ROUEN, France – Renault combines some new technology with the Japanese kaizen concept of continual improvement to enhance the fuel efficiency of its fourth-generation high-volume, lower-cost 1.5L dCi diesel engine.
The powerplant, as applied in the Megane hatchback, emits just 90 g/km of carbon dioxide, a 16 g/km improvement over the third-generation engine and best in the C-segment.
Improvements include coating the tappets to reduce friction by 40%, a low-cost way of improving efficiency by almost 1 g/km, says Christian Gaston, Renault’s chief engineer for midsize cars.
New technology includes using the variable-pressure oil pump developed for the more expensive 1.6L dCi diesel that replaced the 1.9L engine in Renault’s range, and adding stop/start battery technology and low-pressure exhaust-gas recirculation, which dramatically lowers oxides of nitrogen levels, allowing the engine to be tuned for better fuel economy.
Standardizing is essential to maintaining affordability, Gaston contends.
The fourth-generation K9K engine, as it is known within Renault, has been optimized for cost as much as anything else.
Some parts in the newest powerplant, such as the camshaft, are unchanged from the first generation; other componentss, such as the aftertreatment catalyst, are designed for all variants of the Renault, Nissan and Dacia brands; and still others are being installed in older versions of the same motor, including the engine block with its modified water core.
The K9K is produced in Bursa, Turkey; Chennai, India; and Valladolid, Spain. Process engineers in the Spanish plant worked with Renault’s product engineers from France to prepare the changeover on three machining and assembly lines, at a cost of 5.0% of what the investment would have been for an all-new engine, Gaston says.
Renault has sold 9 million of the 1.5L engines, and the Valladolid plant can make 900,000 units a year. The fourth-generation mill can be designed to make 64-109 hp and 118-192 lb.-ft. (160-260 Nm) of torque.
“The 1.5L is cost-effective,” Gaston says, adding the 110-hp and torque specifications are “at the core of what is asked for in several markets. We have to get an optimized solution for this kind of demand.”
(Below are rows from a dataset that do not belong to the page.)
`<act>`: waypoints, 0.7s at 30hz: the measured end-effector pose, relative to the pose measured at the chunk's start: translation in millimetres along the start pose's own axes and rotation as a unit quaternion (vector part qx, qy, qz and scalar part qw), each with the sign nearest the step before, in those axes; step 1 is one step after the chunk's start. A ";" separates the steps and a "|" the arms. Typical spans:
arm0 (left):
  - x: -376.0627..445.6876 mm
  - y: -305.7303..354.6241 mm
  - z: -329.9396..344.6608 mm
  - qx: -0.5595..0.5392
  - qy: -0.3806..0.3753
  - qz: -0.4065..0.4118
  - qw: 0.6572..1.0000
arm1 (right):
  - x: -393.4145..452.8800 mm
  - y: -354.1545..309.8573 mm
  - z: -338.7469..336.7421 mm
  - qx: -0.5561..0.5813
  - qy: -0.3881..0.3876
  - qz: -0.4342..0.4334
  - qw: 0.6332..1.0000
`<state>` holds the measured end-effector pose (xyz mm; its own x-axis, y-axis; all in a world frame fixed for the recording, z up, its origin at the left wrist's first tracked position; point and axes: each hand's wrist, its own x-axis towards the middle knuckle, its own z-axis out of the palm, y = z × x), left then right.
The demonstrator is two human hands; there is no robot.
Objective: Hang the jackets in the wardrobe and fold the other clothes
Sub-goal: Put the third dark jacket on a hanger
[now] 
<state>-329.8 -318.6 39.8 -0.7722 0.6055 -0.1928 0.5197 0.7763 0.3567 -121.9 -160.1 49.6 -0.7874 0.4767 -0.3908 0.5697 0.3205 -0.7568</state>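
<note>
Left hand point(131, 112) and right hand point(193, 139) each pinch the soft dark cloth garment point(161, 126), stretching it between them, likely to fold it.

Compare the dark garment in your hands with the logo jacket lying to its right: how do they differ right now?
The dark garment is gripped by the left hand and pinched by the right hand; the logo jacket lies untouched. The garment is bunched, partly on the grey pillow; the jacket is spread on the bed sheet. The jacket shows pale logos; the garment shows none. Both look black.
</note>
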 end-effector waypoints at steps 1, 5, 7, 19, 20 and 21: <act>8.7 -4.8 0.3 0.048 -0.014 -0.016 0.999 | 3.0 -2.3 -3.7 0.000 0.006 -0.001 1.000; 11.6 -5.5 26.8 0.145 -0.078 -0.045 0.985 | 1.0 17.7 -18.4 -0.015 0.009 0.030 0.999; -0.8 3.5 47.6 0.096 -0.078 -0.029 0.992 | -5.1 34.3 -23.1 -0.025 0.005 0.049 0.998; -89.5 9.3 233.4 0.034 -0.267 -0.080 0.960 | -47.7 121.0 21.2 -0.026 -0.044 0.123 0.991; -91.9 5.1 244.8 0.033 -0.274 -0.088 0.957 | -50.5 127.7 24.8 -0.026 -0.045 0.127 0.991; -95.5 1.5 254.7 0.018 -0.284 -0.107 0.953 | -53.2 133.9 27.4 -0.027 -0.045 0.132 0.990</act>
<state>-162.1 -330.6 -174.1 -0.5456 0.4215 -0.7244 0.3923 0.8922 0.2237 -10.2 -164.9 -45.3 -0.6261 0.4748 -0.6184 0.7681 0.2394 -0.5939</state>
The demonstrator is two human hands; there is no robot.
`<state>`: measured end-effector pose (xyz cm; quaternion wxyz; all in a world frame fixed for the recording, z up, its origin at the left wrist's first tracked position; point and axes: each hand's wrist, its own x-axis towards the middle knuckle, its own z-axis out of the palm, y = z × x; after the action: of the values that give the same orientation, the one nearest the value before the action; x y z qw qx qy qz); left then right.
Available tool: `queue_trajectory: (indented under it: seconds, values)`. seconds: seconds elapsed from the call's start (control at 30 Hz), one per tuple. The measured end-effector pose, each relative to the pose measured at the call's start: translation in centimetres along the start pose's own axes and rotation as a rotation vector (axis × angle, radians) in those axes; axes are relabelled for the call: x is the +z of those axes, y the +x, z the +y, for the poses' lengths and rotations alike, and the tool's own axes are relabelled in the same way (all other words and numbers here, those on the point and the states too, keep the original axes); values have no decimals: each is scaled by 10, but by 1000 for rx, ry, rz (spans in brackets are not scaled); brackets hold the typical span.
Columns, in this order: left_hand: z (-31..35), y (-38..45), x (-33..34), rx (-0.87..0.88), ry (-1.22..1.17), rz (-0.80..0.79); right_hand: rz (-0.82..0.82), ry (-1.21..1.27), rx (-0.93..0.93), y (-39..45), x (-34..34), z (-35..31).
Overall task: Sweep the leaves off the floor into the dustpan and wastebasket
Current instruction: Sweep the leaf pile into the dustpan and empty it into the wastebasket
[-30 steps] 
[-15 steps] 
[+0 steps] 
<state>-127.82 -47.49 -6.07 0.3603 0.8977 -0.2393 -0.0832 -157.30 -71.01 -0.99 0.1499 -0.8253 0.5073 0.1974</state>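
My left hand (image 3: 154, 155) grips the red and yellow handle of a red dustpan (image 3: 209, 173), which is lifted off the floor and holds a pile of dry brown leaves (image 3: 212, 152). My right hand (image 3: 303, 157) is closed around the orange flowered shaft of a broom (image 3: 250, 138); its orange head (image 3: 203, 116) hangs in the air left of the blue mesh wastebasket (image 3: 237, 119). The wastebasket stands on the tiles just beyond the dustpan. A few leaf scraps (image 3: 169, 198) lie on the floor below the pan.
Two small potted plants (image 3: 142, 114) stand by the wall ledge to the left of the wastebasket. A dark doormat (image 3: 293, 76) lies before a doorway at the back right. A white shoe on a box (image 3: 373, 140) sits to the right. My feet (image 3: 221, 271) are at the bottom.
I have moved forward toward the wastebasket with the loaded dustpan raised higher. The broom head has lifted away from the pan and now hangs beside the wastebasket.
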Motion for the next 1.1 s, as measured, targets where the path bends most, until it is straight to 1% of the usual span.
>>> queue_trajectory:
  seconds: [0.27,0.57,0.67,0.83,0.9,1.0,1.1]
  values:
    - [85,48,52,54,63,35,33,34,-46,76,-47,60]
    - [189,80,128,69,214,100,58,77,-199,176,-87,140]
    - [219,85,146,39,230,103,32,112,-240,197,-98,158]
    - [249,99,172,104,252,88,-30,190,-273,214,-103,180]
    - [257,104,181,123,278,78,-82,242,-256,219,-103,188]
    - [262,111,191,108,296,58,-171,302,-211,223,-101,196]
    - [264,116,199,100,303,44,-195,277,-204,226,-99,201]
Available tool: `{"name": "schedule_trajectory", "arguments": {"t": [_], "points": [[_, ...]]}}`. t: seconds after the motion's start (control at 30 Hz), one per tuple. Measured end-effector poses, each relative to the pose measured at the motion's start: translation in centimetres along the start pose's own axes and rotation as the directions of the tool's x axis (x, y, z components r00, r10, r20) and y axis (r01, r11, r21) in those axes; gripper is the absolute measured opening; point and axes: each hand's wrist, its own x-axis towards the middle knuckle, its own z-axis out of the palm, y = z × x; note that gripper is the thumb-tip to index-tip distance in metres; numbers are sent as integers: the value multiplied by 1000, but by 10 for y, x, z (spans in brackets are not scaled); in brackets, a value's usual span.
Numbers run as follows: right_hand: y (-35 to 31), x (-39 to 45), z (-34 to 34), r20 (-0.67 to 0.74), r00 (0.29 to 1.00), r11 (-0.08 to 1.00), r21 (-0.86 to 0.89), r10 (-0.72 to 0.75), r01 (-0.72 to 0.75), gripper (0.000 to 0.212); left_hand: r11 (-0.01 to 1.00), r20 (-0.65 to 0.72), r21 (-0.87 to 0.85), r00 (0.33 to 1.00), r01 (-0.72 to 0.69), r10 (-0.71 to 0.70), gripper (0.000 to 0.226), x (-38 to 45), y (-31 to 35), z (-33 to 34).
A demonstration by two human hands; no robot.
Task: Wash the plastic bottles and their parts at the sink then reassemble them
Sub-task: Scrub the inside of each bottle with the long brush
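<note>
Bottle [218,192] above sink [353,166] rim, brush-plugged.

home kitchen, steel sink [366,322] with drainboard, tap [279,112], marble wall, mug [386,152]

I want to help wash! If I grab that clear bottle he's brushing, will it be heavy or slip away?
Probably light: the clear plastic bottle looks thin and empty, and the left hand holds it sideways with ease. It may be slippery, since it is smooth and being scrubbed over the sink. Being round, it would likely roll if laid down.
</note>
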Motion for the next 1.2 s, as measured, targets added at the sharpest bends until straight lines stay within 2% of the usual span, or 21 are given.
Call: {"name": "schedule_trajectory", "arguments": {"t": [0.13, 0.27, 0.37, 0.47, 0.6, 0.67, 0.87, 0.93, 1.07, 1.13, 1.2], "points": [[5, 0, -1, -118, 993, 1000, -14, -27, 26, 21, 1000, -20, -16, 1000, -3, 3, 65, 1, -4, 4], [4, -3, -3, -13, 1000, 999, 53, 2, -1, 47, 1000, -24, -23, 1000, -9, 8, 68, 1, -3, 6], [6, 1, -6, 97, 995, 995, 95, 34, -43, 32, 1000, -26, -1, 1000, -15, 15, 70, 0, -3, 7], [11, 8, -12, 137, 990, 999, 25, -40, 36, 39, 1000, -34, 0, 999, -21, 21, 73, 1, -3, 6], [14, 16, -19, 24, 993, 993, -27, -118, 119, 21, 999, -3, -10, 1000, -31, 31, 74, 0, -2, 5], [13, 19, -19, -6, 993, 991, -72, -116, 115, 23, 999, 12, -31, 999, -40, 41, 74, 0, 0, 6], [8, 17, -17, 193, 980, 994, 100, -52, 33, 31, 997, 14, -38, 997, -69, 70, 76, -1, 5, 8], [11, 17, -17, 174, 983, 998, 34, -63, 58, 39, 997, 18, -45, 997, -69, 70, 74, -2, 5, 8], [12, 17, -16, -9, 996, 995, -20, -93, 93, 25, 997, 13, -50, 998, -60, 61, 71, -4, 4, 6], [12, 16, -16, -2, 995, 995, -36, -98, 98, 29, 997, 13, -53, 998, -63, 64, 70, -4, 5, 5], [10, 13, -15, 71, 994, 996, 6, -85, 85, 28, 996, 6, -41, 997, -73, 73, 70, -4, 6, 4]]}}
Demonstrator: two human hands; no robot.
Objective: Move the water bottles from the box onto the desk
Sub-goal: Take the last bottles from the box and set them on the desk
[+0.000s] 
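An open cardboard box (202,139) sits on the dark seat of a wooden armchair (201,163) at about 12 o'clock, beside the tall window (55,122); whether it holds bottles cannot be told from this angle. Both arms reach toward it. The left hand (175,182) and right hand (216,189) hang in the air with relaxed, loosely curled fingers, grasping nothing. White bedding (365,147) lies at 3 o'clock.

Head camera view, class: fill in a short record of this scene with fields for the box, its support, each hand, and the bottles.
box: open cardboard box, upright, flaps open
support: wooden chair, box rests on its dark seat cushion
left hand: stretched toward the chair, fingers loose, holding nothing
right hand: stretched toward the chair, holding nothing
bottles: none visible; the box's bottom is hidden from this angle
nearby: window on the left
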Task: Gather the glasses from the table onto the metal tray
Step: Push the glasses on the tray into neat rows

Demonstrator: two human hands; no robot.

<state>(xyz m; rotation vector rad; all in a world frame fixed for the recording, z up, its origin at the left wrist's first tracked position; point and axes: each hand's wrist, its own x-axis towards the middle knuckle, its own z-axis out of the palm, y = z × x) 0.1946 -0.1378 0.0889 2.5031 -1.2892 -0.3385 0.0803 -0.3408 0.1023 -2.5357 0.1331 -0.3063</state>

The biggest challenge to improving the efficiency was to overcome what Gaston calls “the 8- valve penalty.” Because the engine has two large valves per cylinder, the fuel injector cannot be located at the center lest it cause an asymmetrical spray.
To compensate, Renault designed each spray angle separately, resulting in a 15% reduction of NOx during combustion and a small improvement in torque. The piston bowl also was redesigned.
Other kaizen improvements include new piston rings, reducing the tension on the belt-driving engine accessories and optimizing the dimensions of the base engine.
Renault says it had no desire to change the maximum power available from the engine, but did want to improve the torque. Changes include downsizing the turbine to improve responsiveness at the low end and improving the air routing to the engine.
Renault altered the injection pattern to have two pilot injections over a wide operating range, as part of an effort to reduce combustion noise by 3 decibels and save the weight and the cost of an acoustic cover.
The 1.5L engine’s fuel consumption has been improved 25% since 2008, Gaston says, adding the powerplant underwent 23,000 hours of bench tests and 373,000 miles (600,000 km) on the road to assure quality. The Euro 5 engine can meet anticipated Euro 6 clean-air rules by replacing the catalyst with a combined-catalyst NOx trap.
While the engine is somewhat more costly, the improved fuel efficiency offsets the total cost to the consumer, he says.
Although it is destined for global markets, “We won’t go the U.S. with this engine for sure,” Gaston says. “Even our partner Nissan has not asked for it.”